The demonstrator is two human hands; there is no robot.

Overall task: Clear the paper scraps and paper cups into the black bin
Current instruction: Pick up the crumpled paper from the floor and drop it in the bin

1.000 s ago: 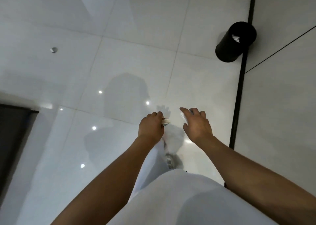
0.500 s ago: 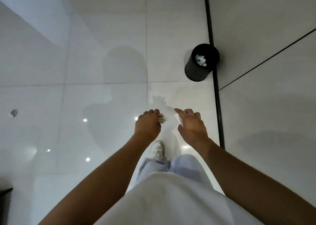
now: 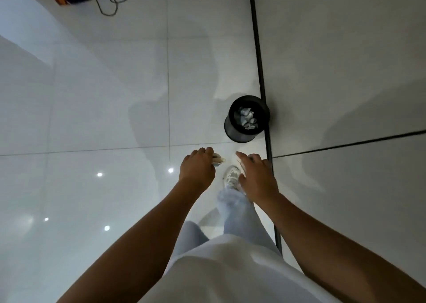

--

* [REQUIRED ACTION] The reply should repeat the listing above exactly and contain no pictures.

* [REPLY]
The demonstrator is two human hands; there is no robot.

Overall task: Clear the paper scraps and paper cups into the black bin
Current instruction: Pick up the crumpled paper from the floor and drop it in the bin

1.000 s ago: 
0.500 s ago: 
now: 

The exercise requires nothing more than what has been given.